* [Problem requirements] Please copy out every line of the listing below in which the word "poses" appears.

* [Information given]
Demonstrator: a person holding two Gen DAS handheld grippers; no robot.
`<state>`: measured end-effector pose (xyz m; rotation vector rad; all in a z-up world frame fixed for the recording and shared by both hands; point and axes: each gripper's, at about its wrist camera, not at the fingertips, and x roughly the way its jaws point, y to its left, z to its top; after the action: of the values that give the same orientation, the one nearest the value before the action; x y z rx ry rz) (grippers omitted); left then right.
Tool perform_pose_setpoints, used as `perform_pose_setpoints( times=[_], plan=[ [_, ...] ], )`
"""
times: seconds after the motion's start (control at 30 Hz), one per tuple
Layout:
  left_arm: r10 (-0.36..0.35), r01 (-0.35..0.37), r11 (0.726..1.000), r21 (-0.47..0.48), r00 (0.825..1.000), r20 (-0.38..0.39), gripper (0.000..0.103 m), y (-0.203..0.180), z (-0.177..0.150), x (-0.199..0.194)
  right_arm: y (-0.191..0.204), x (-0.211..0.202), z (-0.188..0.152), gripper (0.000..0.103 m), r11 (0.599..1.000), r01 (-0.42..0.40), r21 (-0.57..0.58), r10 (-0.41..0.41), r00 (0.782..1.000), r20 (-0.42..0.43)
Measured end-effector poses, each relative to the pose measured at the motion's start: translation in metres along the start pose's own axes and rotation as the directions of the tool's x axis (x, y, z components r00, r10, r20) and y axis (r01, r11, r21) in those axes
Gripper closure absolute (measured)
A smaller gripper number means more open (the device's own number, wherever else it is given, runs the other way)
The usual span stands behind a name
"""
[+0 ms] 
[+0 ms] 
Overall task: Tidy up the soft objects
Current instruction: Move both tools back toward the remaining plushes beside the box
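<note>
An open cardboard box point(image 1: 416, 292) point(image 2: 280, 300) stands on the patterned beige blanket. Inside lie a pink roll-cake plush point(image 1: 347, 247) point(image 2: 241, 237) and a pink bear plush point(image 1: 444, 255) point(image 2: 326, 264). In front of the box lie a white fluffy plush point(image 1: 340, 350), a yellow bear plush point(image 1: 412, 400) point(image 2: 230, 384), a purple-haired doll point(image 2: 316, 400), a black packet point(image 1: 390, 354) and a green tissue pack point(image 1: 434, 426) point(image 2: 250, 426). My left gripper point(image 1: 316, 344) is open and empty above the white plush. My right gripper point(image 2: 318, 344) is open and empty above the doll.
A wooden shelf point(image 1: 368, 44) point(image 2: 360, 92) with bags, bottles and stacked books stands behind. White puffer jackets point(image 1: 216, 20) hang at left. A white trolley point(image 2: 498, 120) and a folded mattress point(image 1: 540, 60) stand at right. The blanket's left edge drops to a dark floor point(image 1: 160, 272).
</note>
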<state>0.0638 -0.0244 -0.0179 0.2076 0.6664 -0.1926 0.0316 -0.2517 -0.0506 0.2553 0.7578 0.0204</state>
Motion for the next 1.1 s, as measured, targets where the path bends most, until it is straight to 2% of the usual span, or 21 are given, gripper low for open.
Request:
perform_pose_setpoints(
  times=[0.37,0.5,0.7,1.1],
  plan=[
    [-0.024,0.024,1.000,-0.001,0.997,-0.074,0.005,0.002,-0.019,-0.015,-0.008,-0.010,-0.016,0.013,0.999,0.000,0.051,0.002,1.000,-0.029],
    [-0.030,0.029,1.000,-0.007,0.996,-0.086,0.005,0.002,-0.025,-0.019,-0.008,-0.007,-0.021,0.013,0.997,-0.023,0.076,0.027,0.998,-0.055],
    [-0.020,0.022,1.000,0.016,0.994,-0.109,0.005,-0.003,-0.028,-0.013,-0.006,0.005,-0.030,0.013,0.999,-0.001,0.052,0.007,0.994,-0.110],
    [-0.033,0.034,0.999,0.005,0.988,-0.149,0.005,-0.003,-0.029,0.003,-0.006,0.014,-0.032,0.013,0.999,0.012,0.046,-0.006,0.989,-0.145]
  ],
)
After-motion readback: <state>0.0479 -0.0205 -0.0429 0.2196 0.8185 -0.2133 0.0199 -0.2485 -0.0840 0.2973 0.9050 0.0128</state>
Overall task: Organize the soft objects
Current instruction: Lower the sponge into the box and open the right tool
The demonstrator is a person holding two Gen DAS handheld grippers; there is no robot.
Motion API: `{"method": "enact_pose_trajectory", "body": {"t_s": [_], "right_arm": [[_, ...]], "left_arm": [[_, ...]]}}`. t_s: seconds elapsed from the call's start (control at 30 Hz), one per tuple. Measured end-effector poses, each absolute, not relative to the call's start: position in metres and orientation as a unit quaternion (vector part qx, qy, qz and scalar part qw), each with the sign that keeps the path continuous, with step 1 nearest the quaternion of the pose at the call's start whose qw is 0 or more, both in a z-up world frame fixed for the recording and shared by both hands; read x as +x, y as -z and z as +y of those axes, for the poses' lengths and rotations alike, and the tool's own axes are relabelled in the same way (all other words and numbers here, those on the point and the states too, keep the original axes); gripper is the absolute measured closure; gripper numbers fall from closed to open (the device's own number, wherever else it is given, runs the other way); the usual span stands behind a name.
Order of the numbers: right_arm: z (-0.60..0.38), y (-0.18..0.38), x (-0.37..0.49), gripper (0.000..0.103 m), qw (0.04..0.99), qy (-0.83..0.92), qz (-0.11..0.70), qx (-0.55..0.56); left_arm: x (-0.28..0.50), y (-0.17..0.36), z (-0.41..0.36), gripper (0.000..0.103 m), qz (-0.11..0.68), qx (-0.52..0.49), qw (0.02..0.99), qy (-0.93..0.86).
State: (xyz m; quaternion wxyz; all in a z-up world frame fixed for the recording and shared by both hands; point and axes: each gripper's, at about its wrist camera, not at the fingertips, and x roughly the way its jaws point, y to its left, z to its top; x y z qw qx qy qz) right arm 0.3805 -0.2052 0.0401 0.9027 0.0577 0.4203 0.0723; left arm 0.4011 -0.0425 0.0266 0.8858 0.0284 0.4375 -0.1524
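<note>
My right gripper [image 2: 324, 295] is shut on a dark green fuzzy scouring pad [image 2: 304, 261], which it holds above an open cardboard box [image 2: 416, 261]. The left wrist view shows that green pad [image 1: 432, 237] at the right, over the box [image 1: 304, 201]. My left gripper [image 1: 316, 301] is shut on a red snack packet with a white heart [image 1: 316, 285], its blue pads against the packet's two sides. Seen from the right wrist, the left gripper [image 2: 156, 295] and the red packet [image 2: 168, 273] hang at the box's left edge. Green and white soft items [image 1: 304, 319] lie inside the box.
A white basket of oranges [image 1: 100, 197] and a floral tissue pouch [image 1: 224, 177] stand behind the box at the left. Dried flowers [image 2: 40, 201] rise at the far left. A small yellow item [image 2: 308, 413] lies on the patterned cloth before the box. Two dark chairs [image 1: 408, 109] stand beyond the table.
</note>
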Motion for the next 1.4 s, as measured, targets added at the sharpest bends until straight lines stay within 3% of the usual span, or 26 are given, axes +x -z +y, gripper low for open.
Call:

* [Finished task]
Measured end-effector poses, each relative to the pose measured at the motion's start: translation in metres along the start pose's own axes and rotation as the directions of the tool's x axis (x, y, z components r00, r10, r20) and y axis (r01, r11, r21) in those axes
Motion API: `{"method": "enact_pose_trajectory", "body": {"t_s": [_], "right_arm": [[_, ...]], "left_arm": [[_, ...]]}}`. t_s: seconds elapsed from the call's start (control at 30 Hz), one per tuple. Measured end-effector poses, each absolute, not relative to the call's start: position in metres and orientation as a unit quaternion (vector part qx, qy, qz and scalar part qw), each with the sign that keeps the path continuous, with step 1 nearest the quaternion of the pose at the call's start whose qw is 0 or more, both in a z-up world frame fixed for the recording and shared by both hands; read x as +x, y as -z and z as +y of those axes, for the poses' lengths and rotations alike, and the tool's own axes are relabelled in the same way (all other words and numbers here, those on the point and the states too, keep the original axes); gripper is the absolute measured closure; gripper numbers fall from closed to open (the device's own number, wherever else it is given, runs the other way); the usual span stands behind a name.

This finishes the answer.